Mr Corbyn, the MP for Islington North, smiled despite receiving a mixed response.
It followed Labour’s defeat to Boris Johnson’s Conservatives at the polls in December, their worst at a general election since 1935.
Corbyn told the crowd: “My test of a kebab restaurant because of predilection not to eat meat is, sorry about this – I can’t ignore the truth that I am a vegetarian – is that, does it contain salad and do they have good falafels?
“That has divided the audience. But can I tell everyone who operates a kebab restaurant or uses one, they are something very nice and very special in our community.”
A number of other politicians attended the event, including London mayor Sadiq Khan, Conservative business minister Nadhim Zahawi and shadow home secretary Diane Abbott.
Among the winners were vegan kebab chain What The Pitta, which scooped the award for best London takeaway.

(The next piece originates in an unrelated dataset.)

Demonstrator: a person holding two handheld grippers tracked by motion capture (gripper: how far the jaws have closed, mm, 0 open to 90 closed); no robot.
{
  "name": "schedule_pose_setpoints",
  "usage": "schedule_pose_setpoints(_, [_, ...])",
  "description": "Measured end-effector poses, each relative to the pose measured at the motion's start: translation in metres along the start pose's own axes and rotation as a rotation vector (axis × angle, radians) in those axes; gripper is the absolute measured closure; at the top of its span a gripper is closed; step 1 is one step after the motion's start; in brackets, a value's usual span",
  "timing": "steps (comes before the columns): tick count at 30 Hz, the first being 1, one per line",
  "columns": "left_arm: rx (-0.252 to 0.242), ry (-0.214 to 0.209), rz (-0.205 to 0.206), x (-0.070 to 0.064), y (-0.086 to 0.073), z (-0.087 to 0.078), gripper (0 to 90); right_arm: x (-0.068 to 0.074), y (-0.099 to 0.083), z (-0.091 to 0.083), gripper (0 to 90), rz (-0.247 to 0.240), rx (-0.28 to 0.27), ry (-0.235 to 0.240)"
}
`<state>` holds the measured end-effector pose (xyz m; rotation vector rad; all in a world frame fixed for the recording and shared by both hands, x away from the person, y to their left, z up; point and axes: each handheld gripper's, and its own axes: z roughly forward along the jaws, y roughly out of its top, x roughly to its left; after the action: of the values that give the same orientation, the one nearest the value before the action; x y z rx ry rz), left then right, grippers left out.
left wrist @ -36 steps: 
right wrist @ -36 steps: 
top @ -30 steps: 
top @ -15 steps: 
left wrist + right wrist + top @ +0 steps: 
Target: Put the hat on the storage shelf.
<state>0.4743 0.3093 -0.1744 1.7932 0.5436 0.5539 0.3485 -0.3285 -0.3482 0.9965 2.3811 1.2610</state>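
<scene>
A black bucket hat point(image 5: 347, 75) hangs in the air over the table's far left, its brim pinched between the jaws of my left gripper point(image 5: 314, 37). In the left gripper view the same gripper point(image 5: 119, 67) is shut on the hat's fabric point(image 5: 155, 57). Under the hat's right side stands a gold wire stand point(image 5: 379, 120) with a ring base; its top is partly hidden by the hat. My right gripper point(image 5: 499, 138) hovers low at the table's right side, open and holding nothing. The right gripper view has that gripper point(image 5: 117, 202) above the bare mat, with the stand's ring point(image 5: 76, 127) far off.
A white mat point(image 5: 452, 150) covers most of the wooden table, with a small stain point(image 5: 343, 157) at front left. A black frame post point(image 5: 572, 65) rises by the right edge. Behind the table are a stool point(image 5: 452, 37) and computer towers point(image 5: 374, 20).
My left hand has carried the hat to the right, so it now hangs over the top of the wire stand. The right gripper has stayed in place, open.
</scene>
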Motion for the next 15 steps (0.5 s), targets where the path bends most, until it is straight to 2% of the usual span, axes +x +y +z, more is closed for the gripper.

Co-founded by Cem Kaymaz-Yildiz and Roj Gul, it began selling at pop-ups around London in 2017 before opening a permanent store in Shoreditch.
Thousands of members of the public voted for the 150 finalists to face the judges, who included the Labour MP Carolyn Harris, Conservative MP David Warburton, journalist Ash Sarkar, and Cobra beer sales director, Samson Sohail.
Ibrahim Dogus, Lambeth-based restaurateur and founder of the Kebab Awards said: “The kebab is an unsung cornerstone of high streets across the country, and the simply superb quality of this year’s entries shows that British small businesses can more than compete on a world stage of cuisine.
“What is also just as important is that we must not let Brexit hinder the UK’s flourishing restaurant and takeaway industries, which employ so many people often from migrant backgrounds.”
According to the British Kebab Awards, more than 1.3 million kebabs are sold across Britain every day, with the industry contributing £2.8 billion to the economy annually.